Start with the head or start with the tail?
Remember at taxidermy school when the lecturer listed the seventeen approved methods for relieving a feline of its integumentary system? No? Me neither, but I am sure you have heard the old adage – there is more than one way to skin a cat.
With that in mind and with a lot of my discussions lately being around olympic lifting I am going to discuss snatching for beginners. There are many great articles out there on the intricacies of olympic lifting check out this one by my mate Danny Mellor of CrossFit Noosa.
Snatch 1-1-1-1-1-1-1 is the workout I have been least comfortable programming for boxes that I work with. Why? I love a lazy session of Snatch 1-1-1-1-1-1-1. A few mates, a few warm up sets and some friendly heckling and cuing/observation and it is a great hour. This is obviously dependent on having at least a basic appreciation of the movement. Is the workout as beneficial or as enjoyable if you have to scale the movement down to the stick?
Scaling snatch singles is a very cool opportunity to explore the mechanics, consistency, intensity charter of CrossFit and the principle of progression.
Let us look at what the workout could look like for an absolute beginner. Just did an intro session two days ago and they walk into the gym and catch the end of the first class, they see barbells flying, hear feet stomping, there are missed lifts, oly shoes and high fives getting thrown around – this can be an intimidating environment.

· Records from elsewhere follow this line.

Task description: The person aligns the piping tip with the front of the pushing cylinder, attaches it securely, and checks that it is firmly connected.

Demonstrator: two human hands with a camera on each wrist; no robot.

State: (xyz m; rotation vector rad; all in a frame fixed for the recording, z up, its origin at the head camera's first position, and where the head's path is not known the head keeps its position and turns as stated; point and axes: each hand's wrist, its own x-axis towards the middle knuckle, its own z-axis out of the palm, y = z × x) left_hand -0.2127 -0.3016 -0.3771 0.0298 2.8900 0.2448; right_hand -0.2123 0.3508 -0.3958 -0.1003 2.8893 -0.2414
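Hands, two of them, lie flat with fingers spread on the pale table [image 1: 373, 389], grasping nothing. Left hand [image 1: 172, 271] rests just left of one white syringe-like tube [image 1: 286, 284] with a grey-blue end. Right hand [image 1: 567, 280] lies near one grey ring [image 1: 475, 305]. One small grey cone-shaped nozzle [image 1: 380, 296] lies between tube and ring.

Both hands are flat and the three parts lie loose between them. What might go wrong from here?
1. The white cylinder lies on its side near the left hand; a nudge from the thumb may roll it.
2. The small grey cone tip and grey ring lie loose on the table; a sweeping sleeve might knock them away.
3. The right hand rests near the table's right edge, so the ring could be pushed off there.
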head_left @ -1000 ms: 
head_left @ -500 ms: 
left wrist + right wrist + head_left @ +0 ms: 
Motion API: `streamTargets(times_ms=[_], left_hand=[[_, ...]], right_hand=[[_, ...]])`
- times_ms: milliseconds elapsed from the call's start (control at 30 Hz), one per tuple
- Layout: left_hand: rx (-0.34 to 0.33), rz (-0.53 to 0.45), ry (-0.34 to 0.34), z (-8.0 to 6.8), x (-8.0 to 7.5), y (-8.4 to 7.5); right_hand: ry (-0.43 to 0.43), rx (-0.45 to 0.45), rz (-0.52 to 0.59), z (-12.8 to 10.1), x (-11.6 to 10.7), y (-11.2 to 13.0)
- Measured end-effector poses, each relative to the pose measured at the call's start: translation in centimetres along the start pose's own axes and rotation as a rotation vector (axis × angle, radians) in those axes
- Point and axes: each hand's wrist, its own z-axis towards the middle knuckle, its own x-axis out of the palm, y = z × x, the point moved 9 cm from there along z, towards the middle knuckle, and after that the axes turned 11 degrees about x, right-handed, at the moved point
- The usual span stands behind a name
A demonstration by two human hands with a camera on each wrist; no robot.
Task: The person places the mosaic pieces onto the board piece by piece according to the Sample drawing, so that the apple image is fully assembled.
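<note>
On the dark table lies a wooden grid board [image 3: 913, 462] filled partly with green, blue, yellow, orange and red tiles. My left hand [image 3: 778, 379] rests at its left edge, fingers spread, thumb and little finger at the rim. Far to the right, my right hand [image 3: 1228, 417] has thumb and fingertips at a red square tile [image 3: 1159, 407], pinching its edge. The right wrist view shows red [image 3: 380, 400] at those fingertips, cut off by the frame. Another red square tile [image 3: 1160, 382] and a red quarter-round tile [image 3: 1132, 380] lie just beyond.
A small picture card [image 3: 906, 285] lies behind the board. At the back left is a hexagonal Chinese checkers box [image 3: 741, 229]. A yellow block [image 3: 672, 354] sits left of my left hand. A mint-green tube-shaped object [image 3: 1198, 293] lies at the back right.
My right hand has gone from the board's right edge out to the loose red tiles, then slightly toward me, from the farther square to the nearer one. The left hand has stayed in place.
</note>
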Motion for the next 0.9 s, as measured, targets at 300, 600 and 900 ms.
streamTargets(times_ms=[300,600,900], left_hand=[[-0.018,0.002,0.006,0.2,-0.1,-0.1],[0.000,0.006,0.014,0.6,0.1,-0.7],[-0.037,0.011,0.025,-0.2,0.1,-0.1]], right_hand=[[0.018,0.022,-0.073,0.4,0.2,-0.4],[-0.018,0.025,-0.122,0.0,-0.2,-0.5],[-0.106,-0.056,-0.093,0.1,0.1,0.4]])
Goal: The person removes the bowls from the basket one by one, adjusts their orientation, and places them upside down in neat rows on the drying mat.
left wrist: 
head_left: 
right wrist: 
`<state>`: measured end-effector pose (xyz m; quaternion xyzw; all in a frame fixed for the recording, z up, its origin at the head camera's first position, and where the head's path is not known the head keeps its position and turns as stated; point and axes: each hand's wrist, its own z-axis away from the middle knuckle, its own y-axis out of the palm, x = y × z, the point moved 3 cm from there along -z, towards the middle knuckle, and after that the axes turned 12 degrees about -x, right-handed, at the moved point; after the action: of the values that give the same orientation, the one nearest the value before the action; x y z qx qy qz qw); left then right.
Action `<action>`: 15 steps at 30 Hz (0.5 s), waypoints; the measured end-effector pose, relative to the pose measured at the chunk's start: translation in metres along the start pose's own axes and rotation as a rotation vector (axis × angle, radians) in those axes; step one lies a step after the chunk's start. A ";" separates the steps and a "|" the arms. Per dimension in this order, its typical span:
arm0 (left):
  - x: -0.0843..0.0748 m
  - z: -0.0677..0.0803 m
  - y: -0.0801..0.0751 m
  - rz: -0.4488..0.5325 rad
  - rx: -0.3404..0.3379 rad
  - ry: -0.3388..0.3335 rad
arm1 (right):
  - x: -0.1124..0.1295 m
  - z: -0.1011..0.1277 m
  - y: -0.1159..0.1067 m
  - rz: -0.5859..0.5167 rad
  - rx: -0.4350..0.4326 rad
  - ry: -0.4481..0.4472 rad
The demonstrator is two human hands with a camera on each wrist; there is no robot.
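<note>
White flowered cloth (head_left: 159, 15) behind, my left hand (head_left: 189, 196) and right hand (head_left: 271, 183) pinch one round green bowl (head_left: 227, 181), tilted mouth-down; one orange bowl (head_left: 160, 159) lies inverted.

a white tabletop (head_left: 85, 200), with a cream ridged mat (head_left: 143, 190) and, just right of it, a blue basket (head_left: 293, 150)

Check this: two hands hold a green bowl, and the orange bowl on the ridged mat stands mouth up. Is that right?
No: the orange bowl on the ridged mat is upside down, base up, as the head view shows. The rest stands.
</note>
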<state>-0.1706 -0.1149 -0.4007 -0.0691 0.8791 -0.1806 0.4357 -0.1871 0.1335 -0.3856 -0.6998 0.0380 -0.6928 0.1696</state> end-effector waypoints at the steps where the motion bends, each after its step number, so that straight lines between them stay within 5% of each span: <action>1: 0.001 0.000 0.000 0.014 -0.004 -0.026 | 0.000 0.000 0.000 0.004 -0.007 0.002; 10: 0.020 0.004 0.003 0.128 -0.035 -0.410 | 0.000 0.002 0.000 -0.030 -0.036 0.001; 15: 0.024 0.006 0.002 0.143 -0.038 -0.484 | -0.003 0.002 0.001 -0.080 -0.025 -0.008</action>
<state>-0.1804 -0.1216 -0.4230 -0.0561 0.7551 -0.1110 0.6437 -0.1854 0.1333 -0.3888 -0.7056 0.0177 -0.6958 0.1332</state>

So I throw them in the warm up with everyone else after assuring them that i have something that they will be able to handle. The Warm up has some prep pieces that are demoed as we go and finishes with the burgener warm up. The athlete may not get the burgener warm up right the first time but this IS run number one of thousands for this athlete if I can get them hooked on olympic lifting like the rest of us are. I constantly have pennies drop or light globes go off during things I have done thousands of times so I don’t believe perfect from the start is important.
After the Warm Up the experienced athletes go to work on their snatch, the intensity is achieved by Snatching more weight or by reducing the rest time between sets. Lets say the class plan allows 30 mins for Snatching then I have 30 mins to work with my beginner athlete.
One way I might program for the beginners is this:
5-5-5 Sumo Deadlift High Pull (approx 10 minutes) This conserves the explosive hip extension stimulus of the snatch.
AMRAP in 10 mins
10 Hang Muscle Snatches 20/15kg
100m Overhead walk 20/15kg
10 Front Squat 20/15kg
Halting Snatch grip deadlift practice for 3-5 mins
Email me for an example lesson plan for Snatch 1-1-1-1-1-1-1 : email@example.com
On the SDLHP to avoid the classic deadlift to upright row movement we often see try the Slow then cheat drill.
The slow then cheat drill
I get the athlete to do the slowest upright row they can possibly do with a manageable load – empty barbell or lightish kettle bell. Then I explain that that is as hard as that movement can be, 10/10. Then I tell them I want to move it the same distance but to make it as easy as easy as possible, cheat using the hips make it a 3 or a 4/10.
If your gym has a culture and a athlete base that supports months of stick work on the olympic lifts then don’t mess with that. What I have seen and heard is that more often than not athletes get frustrated by this complex lift and would rather not do the session than turn up and work technique on a stick.
Write the book you want to read.
Give it a try and see if your beginners turn their noses up to snatch workouts anymore.